Lorsque Jessica retourne dans sa maison d’enfance, sa belle-fille se lie d’amitié avec Chauncey. Sauf que son attachement avec cet ours en peluche va prendre une tournure inquiétante…
Deux mois plus tôt, on avait déjà eu droit à l’anémique et lénifiant Night Swim (2024), il n’y avait donc rien à espérer de la part de ce film, puisque c’est clairement devenu une habitude, les productions estampillées Blumhouse (Jason Blum) sont rarement gage de qualité. A la réalisation, on retrouve Jeff Wadlow, à qui l’on doit le merdier indigeste et bordélique qu’était Nightmare Island (2020).
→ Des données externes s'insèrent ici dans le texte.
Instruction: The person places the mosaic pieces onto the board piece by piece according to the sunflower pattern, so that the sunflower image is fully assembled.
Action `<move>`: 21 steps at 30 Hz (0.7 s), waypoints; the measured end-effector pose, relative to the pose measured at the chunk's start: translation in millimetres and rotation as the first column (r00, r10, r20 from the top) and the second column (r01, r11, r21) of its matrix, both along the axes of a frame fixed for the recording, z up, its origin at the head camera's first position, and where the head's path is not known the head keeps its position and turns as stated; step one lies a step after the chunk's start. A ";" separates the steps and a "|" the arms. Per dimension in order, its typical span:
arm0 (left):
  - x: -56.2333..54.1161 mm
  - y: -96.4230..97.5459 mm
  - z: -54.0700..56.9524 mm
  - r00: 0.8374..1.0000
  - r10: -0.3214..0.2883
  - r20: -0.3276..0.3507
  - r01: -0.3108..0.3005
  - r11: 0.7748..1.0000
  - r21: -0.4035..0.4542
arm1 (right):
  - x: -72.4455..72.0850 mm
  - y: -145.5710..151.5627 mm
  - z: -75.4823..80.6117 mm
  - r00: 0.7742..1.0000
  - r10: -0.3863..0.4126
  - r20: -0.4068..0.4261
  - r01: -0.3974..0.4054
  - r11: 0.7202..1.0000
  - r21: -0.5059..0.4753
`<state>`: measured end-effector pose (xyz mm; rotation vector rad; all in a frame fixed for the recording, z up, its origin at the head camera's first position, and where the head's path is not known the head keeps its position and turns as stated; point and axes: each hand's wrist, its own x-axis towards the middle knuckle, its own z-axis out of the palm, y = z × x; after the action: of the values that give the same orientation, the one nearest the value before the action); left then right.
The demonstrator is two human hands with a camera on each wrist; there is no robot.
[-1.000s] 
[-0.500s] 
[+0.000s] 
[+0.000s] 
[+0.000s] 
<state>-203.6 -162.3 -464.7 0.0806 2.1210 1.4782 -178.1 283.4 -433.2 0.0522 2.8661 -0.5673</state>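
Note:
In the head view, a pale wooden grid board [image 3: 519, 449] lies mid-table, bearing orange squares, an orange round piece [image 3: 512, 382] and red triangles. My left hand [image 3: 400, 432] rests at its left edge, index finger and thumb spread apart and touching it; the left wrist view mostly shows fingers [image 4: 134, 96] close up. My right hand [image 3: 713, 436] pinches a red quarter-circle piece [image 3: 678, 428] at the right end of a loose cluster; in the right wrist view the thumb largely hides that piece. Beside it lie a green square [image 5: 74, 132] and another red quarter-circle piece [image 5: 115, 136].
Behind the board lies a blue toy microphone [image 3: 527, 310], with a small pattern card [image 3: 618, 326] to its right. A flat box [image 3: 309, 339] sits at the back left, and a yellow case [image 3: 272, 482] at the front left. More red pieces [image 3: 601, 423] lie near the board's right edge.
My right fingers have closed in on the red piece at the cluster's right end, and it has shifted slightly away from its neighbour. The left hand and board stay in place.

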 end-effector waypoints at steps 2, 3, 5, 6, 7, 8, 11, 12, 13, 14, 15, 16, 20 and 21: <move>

Le film traite à la fois des traumatismes liés à l’enfance et des amis imaginaires (via le “paracosme”, un monde chimérique). Si l’idée de départ pouvait s’avérer être intéressante, finalement, en écopant d’une classification “PG-13”, il n’y a absolument rien à en attendre, tant le film s’avère parfaitement inoffensif et aseptisé.
L'écriture est fastidieuse (comment peuvent-ils avoir été 3 pour nous torché une histoire pareille ?) et ses personnages deviennent rapidement insupportables car engoncés dans leurs propres caricatures.
Imaginary (2024) nous entraîne dans son sillage, celui d’avoir la garantie de pouvoir faire la sieste en paix pendant plus de 90min (en l’absence de jump-scare ou d’une quelconque tension), un conseil, prévoyez un bon oreiller.